▶ _Assignment_: Across the listing, tally the lines in which the word "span" occurs, then report the tally alone.

▶ _Study material_:
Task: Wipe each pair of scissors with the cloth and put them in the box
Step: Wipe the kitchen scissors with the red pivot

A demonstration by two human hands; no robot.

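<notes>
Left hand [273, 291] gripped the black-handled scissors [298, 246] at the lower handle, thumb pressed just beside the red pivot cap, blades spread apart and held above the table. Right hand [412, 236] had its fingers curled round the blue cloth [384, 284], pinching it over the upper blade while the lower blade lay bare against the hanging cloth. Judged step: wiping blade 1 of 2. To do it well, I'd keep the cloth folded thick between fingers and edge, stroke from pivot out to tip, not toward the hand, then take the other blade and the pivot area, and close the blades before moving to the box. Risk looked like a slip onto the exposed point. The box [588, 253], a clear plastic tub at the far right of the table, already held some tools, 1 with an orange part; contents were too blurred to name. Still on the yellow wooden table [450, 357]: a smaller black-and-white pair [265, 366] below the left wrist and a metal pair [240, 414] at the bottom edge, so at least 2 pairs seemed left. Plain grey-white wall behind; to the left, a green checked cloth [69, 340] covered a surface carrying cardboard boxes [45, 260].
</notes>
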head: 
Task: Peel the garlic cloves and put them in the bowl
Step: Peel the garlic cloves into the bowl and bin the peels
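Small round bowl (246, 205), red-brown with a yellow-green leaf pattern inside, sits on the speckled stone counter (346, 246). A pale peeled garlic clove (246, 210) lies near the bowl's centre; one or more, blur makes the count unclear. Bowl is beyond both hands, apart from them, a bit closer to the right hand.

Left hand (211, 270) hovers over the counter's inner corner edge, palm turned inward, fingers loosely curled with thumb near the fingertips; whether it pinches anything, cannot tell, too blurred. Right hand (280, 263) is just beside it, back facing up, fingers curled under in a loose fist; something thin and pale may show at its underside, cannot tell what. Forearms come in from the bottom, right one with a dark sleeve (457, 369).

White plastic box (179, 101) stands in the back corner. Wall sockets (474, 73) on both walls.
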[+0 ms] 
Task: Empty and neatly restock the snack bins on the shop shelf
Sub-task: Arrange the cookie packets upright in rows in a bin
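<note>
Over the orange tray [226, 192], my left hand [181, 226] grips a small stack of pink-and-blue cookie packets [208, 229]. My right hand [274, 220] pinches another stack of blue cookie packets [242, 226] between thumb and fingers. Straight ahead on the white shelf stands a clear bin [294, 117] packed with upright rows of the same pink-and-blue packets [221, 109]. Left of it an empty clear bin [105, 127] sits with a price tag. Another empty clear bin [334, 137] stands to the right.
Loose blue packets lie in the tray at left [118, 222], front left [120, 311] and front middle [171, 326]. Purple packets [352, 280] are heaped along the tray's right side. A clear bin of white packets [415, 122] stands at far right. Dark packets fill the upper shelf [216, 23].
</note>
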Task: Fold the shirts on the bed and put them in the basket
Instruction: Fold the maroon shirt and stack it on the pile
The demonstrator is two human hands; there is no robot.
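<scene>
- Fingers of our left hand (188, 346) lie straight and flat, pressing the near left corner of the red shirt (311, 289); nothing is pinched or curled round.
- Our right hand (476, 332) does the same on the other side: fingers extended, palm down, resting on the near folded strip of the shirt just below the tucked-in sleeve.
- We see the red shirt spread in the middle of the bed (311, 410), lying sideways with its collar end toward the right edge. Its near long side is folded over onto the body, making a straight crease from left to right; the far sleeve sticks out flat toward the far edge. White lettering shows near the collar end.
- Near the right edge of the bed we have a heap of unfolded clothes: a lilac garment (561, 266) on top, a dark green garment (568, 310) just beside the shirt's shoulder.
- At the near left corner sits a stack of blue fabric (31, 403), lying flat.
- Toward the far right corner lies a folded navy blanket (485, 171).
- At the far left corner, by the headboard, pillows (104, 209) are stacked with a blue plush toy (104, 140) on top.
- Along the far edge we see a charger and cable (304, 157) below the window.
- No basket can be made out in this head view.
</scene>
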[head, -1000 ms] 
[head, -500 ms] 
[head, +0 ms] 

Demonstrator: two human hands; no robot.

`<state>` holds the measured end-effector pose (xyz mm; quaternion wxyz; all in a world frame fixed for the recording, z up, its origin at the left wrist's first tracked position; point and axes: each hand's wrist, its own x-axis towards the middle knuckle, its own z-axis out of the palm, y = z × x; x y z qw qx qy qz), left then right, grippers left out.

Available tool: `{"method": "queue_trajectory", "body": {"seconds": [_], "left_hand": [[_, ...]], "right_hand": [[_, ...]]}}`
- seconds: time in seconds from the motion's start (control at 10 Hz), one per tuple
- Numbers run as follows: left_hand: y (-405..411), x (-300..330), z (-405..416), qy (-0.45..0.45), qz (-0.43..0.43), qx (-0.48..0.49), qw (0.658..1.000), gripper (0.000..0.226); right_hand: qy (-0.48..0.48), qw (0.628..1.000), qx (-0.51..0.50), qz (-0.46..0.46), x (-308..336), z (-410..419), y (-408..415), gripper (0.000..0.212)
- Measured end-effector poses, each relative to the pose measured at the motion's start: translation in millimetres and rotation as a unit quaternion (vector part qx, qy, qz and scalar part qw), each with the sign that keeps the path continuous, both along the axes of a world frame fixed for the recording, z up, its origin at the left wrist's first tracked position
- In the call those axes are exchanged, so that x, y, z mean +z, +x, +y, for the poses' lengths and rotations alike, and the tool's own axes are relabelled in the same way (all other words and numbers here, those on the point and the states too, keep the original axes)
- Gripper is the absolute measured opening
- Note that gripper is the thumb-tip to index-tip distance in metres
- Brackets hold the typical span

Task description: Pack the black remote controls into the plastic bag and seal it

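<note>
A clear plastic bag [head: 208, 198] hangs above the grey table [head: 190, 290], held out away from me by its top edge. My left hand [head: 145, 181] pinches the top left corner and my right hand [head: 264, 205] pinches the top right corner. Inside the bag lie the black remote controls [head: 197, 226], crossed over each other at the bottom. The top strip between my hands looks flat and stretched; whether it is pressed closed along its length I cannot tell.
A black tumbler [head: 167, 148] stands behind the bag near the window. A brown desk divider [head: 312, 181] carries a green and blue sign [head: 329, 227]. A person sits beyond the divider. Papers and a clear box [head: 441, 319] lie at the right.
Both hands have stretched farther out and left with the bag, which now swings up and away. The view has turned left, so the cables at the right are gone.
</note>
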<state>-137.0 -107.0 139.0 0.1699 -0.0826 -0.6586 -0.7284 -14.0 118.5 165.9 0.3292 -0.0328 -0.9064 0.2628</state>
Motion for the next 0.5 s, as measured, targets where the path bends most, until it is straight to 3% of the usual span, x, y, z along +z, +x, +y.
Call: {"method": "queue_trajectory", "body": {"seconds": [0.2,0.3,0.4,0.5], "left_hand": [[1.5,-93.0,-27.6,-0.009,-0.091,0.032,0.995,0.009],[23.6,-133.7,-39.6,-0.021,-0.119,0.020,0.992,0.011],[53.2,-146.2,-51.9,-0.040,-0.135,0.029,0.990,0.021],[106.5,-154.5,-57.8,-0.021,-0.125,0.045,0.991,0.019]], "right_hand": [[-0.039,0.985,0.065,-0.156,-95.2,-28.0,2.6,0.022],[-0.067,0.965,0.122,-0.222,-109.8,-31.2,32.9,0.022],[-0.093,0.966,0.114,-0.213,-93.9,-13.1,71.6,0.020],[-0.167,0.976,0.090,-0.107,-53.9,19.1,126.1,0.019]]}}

▶ _Solved problem_: 2